The guidon of The Sherbrooke Hussars has, at its centre bottom, the device of the Royal Rifles of Canada to denote the honorary distinction battle honour for Hong Kong.

History

The First World War

Details of the 53rd Sherbrooke Regiment were placed on active service for local protective duty on 6 August 1914.

The 5th Battalion, Canadian Mounted Rifles, CEF was authorized on 7 November 1914 and raised from volunteers of the 7th and 11th (Canadian) Hussars from the Eastern Townships of Quebec.  The battalion embarked for Britain on 18 July 1915.  After a short period of training, it arrived in France on 24 October 1915, where it fought as part of the 2nd Brigade Canadian Mounted Rifles.  On 24 December 1915 it was redesignated the 5th Canadian Mounted Rifles and rolled into the 8th Canadian Infantry Brigade which was raised in December 1915 in France from six Mounted Rifles regiments that were converted into infantry units, forming four infantry battalions. After this, the brigade took part in most of the major actions fought by the Canadians on the Western Front for the next two-and-a-half years until the armistice in November 1918.  5th CMR was disbanded on 30 August 1920.

One of the most notable members of the regimental family was George Harold Baker, MP for Brome.  Elected as a Conservative on 21 September 1911, in 1915 he raised the 5th Canadian Mounted Rifles, took them overseas and led them into action in France.  He was killed in action at Ypres on 2 June 1916.  LCol Baker is the only Member of Parliament to be killed in military action while serving as an MP.  Previously, George Baker was Lieutenant-Colonel of The 13th Scottish Light Dragoons.

The other notable member of the regimental family was George Randolph Pearkes, VC.  Major George Pearkes was awarded the Victoria Cross for his bravery at Passchendaele October 30–31, 1917.  George Pearkes was born in England in 1883, and immigrated to Western Canada in 1906. He joined the Canadian Expeditionary Force during WW1, and joined 5CMR in September 1916.  During the Battle of Passchendaele, despite a leg wound, he led some of his men through heavy enemy fire across open ground to capture a strategically located farm. For more than a day, they fought off numerous counter-attacks.  He served again during the Second World War, was later a federal cabinet minister and the Lieutenant-Governor of British Columbia.

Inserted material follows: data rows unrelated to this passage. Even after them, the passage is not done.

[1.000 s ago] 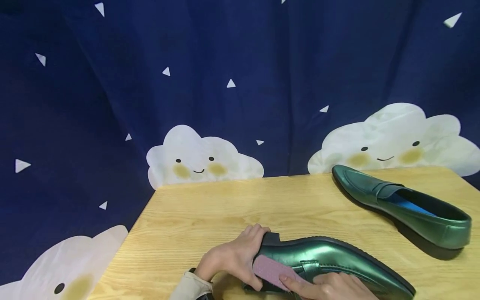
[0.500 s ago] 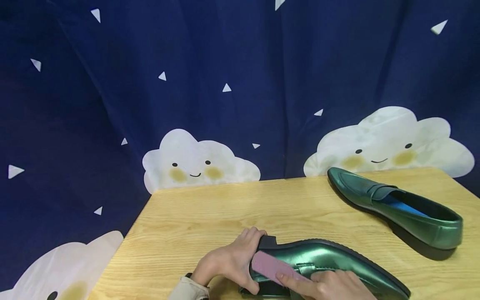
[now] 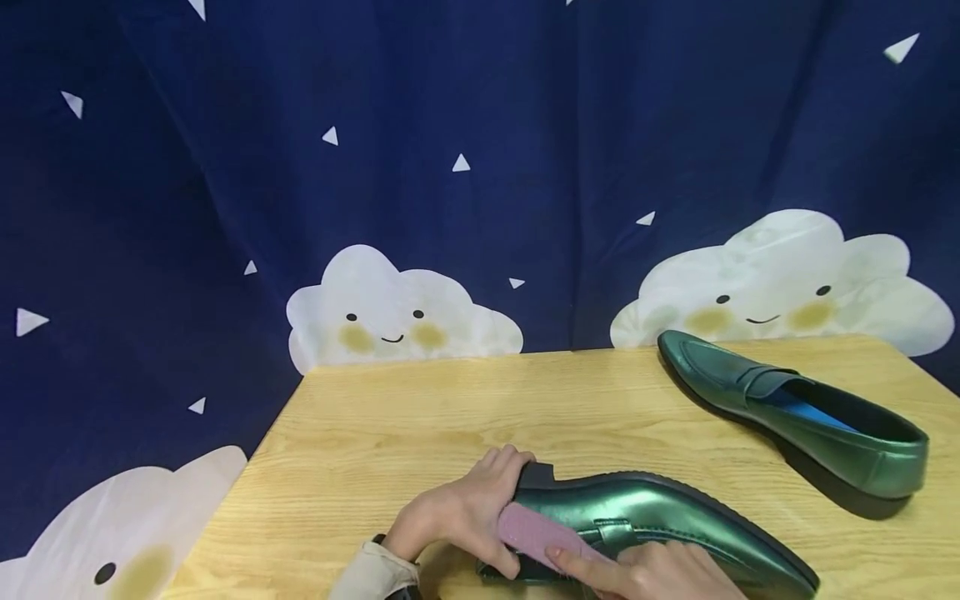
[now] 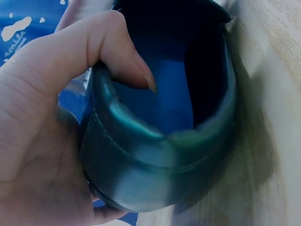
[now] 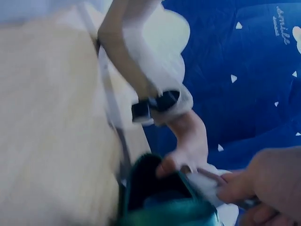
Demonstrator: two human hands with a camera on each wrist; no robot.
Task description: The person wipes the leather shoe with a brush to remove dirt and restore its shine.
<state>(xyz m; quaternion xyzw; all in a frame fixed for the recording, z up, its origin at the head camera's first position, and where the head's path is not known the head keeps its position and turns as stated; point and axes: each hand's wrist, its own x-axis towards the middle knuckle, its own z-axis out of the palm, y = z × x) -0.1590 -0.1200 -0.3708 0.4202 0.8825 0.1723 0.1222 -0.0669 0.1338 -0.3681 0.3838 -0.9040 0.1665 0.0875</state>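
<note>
A metallic green loafer (image 3: 652,500) lies on its side at the table's near edge, its sole turned away from me and its toe pointing right. My left hand (image 3: 465,508) grips it by the heel. In the left wrist view, the left thumb (image 4: 127,66) hooks over the rim into the opening, above a blue insole (image 4: 171,94). My right hand (image 3: 652,571) holds a pink brush (image 3: 540,533) against the loafer's upper side near the heel, index finger stretched along its back. Most of the bristles are hidden. The right wrist view is blurred.
A second green loafer (image 3: 795,417) stands upright at the right of the wooden table (image 3: 405,425), toe toward the back. Behind the table hangs a dark blue curtain (image 3: 420,200) printed with clouds and triangles.
The head view has shifted slightly. Over the loafer, the brush has made only small shifts along the side near the heel. Both hands keep their hold, and the second loafer stays in place.
</note>
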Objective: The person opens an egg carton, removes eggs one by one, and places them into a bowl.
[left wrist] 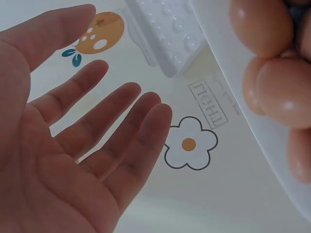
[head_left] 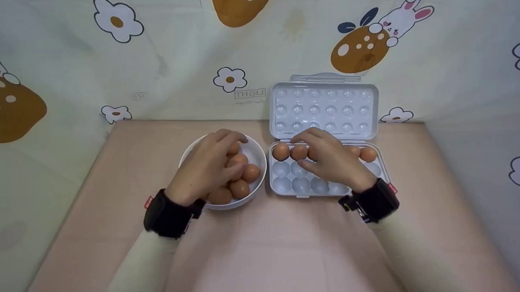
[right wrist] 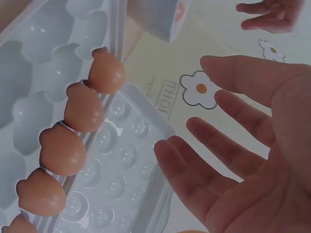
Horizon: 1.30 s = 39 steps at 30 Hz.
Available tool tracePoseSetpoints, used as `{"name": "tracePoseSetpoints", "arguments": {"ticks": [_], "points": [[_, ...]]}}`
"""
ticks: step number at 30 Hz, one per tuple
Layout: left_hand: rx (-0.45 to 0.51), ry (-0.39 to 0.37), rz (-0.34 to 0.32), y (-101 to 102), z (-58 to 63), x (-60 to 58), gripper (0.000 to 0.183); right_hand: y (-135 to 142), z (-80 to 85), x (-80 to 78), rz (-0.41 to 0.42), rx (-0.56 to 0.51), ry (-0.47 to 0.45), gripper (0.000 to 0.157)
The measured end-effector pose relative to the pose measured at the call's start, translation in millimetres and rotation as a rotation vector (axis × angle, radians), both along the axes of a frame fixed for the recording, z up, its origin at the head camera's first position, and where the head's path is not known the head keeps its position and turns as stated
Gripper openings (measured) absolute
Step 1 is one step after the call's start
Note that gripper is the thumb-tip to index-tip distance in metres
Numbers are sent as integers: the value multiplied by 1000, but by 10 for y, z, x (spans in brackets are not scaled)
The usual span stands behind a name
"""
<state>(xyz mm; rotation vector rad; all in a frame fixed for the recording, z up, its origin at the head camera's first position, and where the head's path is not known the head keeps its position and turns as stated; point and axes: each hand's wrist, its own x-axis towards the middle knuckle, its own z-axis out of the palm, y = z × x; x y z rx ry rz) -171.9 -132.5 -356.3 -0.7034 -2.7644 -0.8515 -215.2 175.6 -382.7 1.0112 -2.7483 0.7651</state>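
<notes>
My left hand (head_left: 211,165) is over a white bowl (head_left: 259,150) that holds several brown eggs (head_left: 251,173). Its fingers are spread and slightly bent, and nothing lies in the palm in the left wrist view. My right hand (head_left: 332,158) hangs above an open white egg box (head_left: 275,193), covering part of its back row. Brown eggs (right wrist: 63,150) line that row beside the hinge, while cups (head_left: 300,184) in the front rows hold none. Loose, parted fingers (right wrist: 189,182) and a bare palm show in the right wrist view.
Behind the base, the box's dimpled lid (head_left: 323,111) stands raised against the printed backdrop (head_left: 174,58). Bowl and box sit side by side on a pink cloth-covered table (head_left: 255,254). Each wrist wears a black strap (head_left: 165,216).
</notes>
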Motion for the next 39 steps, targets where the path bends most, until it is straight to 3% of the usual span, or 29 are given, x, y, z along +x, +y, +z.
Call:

The 117th (Eastern Townships) Battalion, CEF, which was authorized on 22 December 1915, even though it began recruiting as early as 5 November and embarked for Britain on 14 August 1916.  Not without protest, by mid-November 1916 the men of the 117th Battalion were being drafted, or transferred, into other battalions. In November 1916, the first draft saw over 100 men joining the ranks of 5th CMR. These would be the first 117th Battalion soldiers to serve in France and would spend Christmas Day 1916 in the trenches. A later draft saw another 165 men transferred to the 5th CMR giving them some solace in serving with a somewhat homegrown battalion, and they were initiated into the front lines by the end of January 1917.  The 117th provided reinforcements until 8 January 1917 when its personnel were absorbed by the 23rd Reserve Battalion, CEF.  The 117th was formally disbanded on 30 August 1920.

First World War battles

Battle honours in small capitals are for large operations and campaigns and those in lowercase are for more specific battles. Bold type indicates honours authorized to be emblazoned on the regimental guidon.

MOUNT SORREL 2–13 June 16, (Battle of Hill 62) was a local operation by three divisions of the British Second Army and three divisions of the German 4th Army.  It was also 8th Canadian Infantry Brigade's first action.  Located in the Ypres Salient, 3 kilometres (1.9 mi) east of Ypres, Belgium and 1,100 m (1,200 yd) from Hill 60, the battle took place along a ridge between Hooge and Zwarteleen in a smaller area called the Wieltje Salient.  It was notable that the brigade commander Brigadier General Victor Williams was captured, and 5th CMR's commanding officer Lieutenant-Colonel Baker, Member of Parliament, was killed in action.  Baker is buried at Poperinghe New Military Cemetery.

SOMME 1916, 1 July-18 November 16, also known as the Somme Offensive, was fought by the armies of the British Empire and French Third Republic against the German Empire. It took place on both sides of the upper reaches of the River Somme in France. The battle was intended to hasten a victory for the Allies. More than three million men fought in the battle and one million men were wounded or killed, making it one of the deadliest battles in human history.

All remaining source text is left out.